MegL wrote on September 23, 2016, 4:09 PM

I was watching the UK's "Horizon" program 37 years ago, when they demonstrated a new way of stopping someone from choking. A couple of days later, my 13 month old toddler was eating baby sweets (his granny gave him - not me) when he fell, as toddlers do, sat on his bottom and opened his mouth to yell. Of course he took a deep breath and sucked the sweets into the back of his mouth and started turning blue. Luckily the manoeuvre on the program and few slaps to the back moved the obstruction and he started breathing again! I took a first aid course on behalf of my employers, working in Belfast during the "troubles". Luckily the worst I ever had to patch up were a few slight cuts.

melody23 wrote on September 23, 2016, 5:00 PM

I remember my dad saving my friend who was choking on a piece of apple when we were wee. You must have been terrified, you were clearly meant to watch that show so that you would know what to do.

I honestly think everyone should learn basic first aid, what to do when someone is choking, how to deal with a major bleed and how to preform bystander CPR those types of things. you are something like 80% more likely to survive a cardiac arrest outside hospital if someone starts even poor quality (from a medical point of view) CPR than if no one does anything.

My mother tells some horrible stories of times spent visiting family in Belfast during the troubles, I cannot imagine that it was easy to live and work there during that time.

MegL wrote on September 23, 2016, 5:18 PM

A friend came rushing in a few years ago to say she had been on the phone to someone when they just stopped talking and the phone dropped. The person wasn't far away so we rushed down. My husband broke into the house and the friend and I tcame in to find her friend lying on the floor.. I knew he was dead, it was more than 3 minutes from the phone dropped. We tried CPR until the ambulance arrived but we were too late.

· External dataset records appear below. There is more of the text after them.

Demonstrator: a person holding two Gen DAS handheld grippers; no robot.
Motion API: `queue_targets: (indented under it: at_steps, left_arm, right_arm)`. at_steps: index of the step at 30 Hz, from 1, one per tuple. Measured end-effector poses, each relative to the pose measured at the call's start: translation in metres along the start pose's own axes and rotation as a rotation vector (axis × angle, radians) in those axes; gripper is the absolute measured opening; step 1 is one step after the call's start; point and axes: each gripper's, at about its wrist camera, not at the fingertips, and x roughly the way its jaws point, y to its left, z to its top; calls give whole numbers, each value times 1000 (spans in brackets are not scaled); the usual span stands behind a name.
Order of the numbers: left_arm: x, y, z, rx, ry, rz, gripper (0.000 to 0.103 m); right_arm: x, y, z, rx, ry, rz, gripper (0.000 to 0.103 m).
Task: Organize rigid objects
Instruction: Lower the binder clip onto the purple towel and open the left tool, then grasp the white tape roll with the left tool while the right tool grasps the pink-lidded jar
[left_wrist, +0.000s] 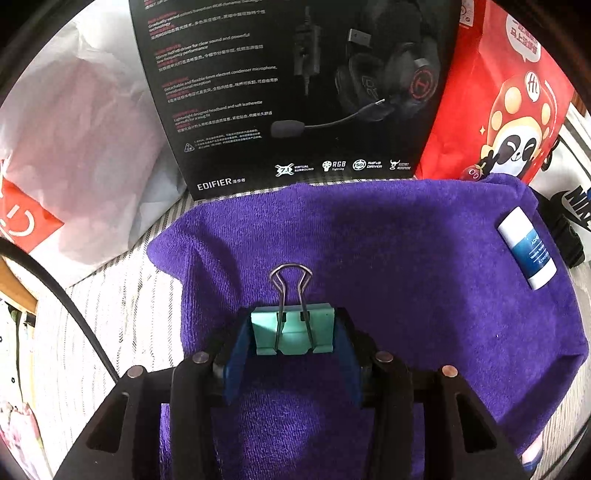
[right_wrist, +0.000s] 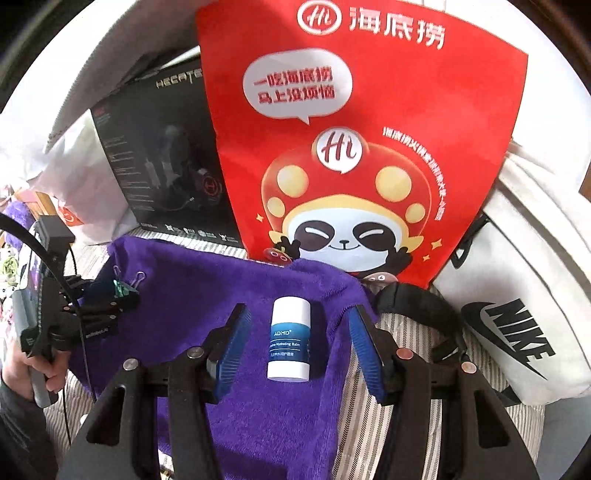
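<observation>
Purple terry towel (left_wrist: 406, 258) near edge cut off by frame. Left tongs (left_wrist: 293, 334) clamp mint-green metal binder clip (left_wrist: 291, 332) over towel, wire handles pointing away. Right tongs (right_wrist: 299, 341) open, pads clear of white-and-blue cylindrical balm stick (right_wrist: 289, 339), which lies between them on towel, long axis along fingers.

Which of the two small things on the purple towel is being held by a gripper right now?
The green binder clip, clamped in the left gripper. The white balm stick lies loose on the towel.
</observation>
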Motion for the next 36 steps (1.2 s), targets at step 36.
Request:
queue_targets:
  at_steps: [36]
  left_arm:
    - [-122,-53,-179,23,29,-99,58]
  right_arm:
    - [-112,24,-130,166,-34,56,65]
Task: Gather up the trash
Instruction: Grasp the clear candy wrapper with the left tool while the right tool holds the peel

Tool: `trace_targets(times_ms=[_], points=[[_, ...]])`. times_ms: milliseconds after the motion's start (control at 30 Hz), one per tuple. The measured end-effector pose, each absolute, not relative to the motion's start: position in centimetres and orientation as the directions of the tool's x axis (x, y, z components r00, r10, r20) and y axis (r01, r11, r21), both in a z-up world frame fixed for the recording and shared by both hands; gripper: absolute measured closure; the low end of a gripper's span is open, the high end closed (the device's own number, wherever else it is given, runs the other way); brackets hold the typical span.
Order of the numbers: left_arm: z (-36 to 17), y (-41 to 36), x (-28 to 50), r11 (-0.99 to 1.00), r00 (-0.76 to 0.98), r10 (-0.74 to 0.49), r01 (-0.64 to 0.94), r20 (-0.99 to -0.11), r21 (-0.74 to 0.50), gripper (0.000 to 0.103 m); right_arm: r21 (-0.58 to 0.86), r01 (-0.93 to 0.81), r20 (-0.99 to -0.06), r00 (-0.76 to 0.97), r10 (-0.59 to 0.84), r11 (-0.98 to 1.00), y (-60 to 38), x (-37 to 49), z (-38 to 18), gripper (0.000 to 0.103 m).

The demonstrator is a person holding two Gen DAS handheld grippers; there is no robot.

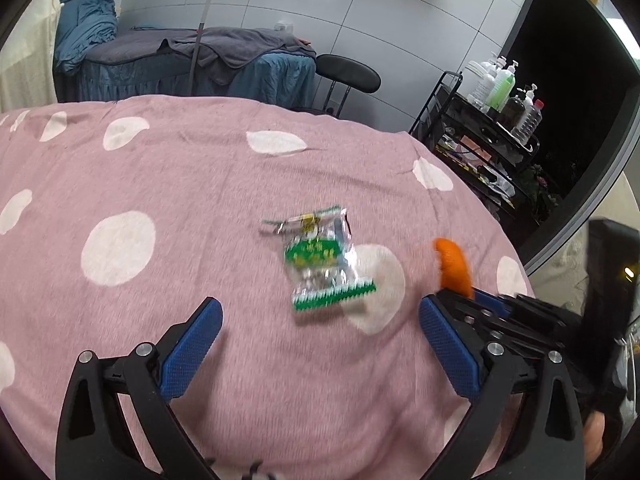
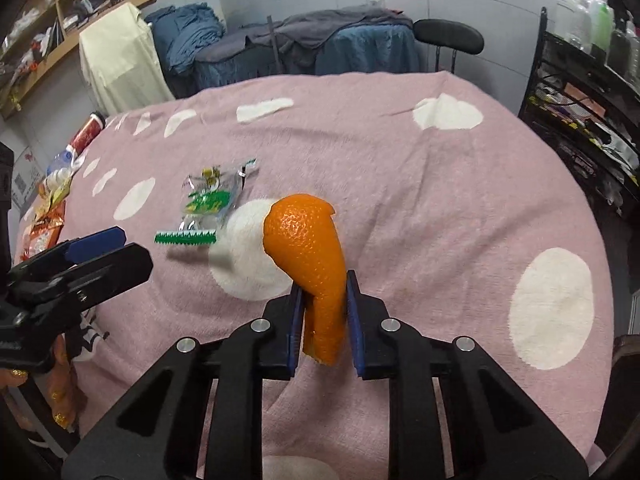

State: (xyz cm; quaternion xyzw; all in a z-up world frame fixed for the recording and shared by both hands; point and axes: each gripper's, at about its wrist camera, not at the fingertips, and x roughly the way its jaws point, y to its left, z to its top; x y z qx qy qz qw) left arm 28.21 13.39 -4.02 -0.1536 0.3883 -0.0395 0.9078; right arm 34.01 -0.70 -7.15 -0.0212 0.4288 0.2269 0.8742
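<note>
Right wrist — orange peel (image 2: 308,236) upright, lengthwise.

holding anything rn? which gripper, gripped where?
Right gripper: curled orange peel strip, pinched at its narrow lower end. Left gripper: open, empty; the clear green-printed plastic wrapper lies ahead, untouched.

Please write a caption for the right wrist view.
Right gripper pinching an orange peel above the pink dotted blanket, snack wrapper nearby.
</note>
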Motion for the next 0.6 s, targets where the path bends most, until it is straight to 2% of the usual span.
trace_targets(times_ms=[167, 300, 367, 433, 533, 600], points=[[-4.5, 12.7, 31.7, 0.942, 0.657, -0.208, -0.065, -0.725, -0.33, 0.006, 0.184, -0.335, -0.673, 0.643, 0.367, 0.924, -2.9, 33.0, -5.2, 0.082], [-5.8, 10.9, 34.2, 0.97, 0.595, -0.134, -0.084, -0.792, -0.227, 0.009, 0.215, -0.292, -0.643, 0.676, 0.361, 0.932, -4.4, 33.1, -4.5, 0.082], [-6.0, 10.0, 34.4, 0.986, 0.601, -0.05, -0.095, -0.798, -0.134, 0.019, 0.24, -0.278, -0.635, 0.68, 0.367, 0.93, -5.1, 33.2, -4.4, 0.082], [-6.0, 9.5, 34.3, 0.992, 0.603, 0.006, -0.103, -0.797, -0.07, 0.036, 0.264, -0.267, -0.632, 0.678, 0.375, 0.927, -5.8, 33.3, -4.4, 0.082], [-5.6, 10.1, 33.6, 0.991, 0.623, -0.002, -0.105, -0.782, -0.087, 0.056, 0.292, -0.25, -0.635, 0.671, 0.382, 0.923, -6.3, 33.6, -4.6, 0.082], [-5.4, 10.7, 33.2, 0.99, 0.63, -0.015, -0.102, -0.776, -0.102, 0.061, 0.297, -0.246, -0.64, 0.665, 0.384, 0.923, -6.3, 33.8, -4.8, 0.082]])
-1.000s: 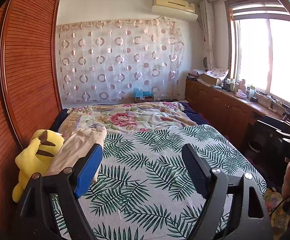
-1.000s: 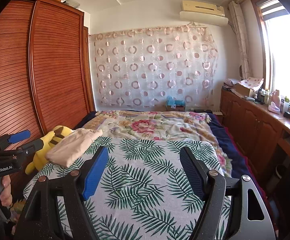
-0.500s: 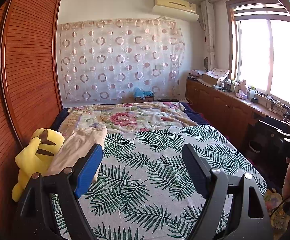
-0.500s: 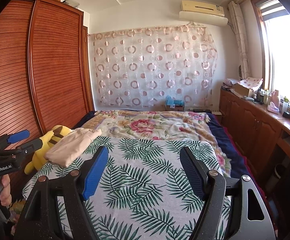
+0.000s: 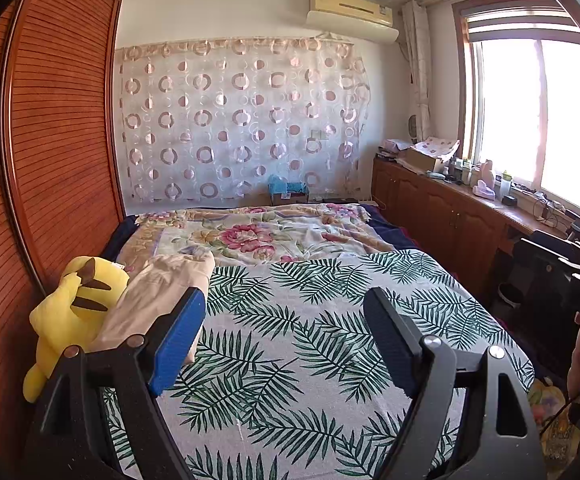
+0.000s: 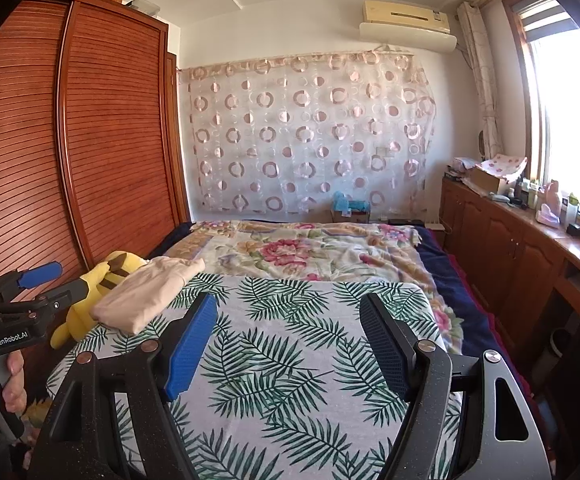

Last Edited: September 23, 2016, 5:19 PM

melody23 wrote on September 23, 2016, 5:27 PM

I am sorry, that must have been a horrible thing to go through. In fairness that is the way most of us would like to go if given the chance to choose, just talking to a friend one minute and gone the next with no idea that was going to happen

MegL wrote on September 23, 2016, 7:09 PM

Yes, that's very true. I had never met him previously, though I had heard of him. It was certainly a quick way to go, problem was, he was only 51.